English absolutely has grammatical gender, it just defaults to "male" so much people forget there's other options. For example, "teacheress" is a real word, it's just so archaic that the male word now means both, same with how "you" is both singular and plural.

[-] AngryCommieKender@lemmy.world 7 points 1 month ago* (last edited 1 month ago)

I mean if you want to go that far, there's an argument to be made that the gendered terms wifman, werman, man, woman, and men were all simplified, to the gender neutral term of man and the feminine specific term of woman. We seem to have gone back and forth linguistically.

[-] Aqarius@lemmy.world -2 points 1 month ago

Well, uh, yes. The thread OP notes greek (as in bible) uses generic masculine forms for plural. Modern English takes that tack much more broadly, using the theoretically masculine term for everything. And you can tell it's masculine, not neuter, because, eg. a steward (of Gondor) is a steward, but a (-n air) stewardess is now a flight attendant.

[-] leisesprecher@feddit.org 7 points 1 month ago

Take "The has a yellow ". Which gender do these nouns have? In German, I could tell you. Both articles and the adjective have a gender.
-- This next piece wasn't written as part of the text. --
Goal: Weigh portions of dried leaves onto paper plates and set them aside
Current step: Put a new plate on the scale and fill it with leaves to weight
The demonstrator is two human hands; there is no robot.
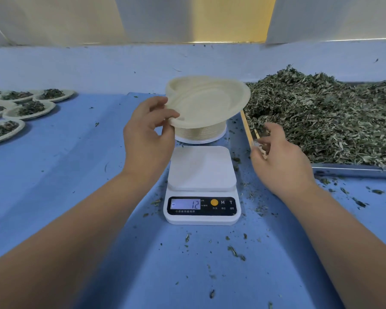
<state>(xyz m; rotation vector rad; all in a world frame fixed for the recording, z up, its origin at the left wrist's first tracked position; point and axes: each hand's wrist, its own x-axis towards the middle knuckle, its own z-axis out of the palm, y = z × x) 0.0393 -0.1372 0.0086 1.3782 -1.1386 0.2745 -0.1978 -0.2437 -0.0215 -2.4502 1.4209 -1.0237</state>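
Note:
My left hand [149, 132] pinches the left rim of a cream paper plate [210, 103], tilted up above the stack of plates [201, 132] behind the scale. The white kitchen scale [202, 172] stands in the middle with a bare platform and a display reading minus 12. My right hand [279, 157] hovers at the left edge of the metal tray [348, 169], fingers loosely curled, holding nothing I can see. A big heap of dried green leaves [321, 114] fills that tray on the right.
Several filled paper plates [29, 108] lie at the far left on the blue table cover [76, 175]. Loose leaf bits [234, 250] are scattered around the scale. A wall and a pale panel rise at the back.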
Of course, you can use gendered nouns, but only a very small minority of nouns actually have female forms.

[-] Aqarius@lemmy.world 1 points 1 month ago* (last edited 1 month ago)

Being immediately identifiable isn't the standard, for example in languages that don't use the definite article (Slavic languages, for example) the first noun wouldn't necessarily exhibit it's grammatical gender, but it wouldn't mean it doesn't have one. Also, the brackets you used get parsed by boost as html tags.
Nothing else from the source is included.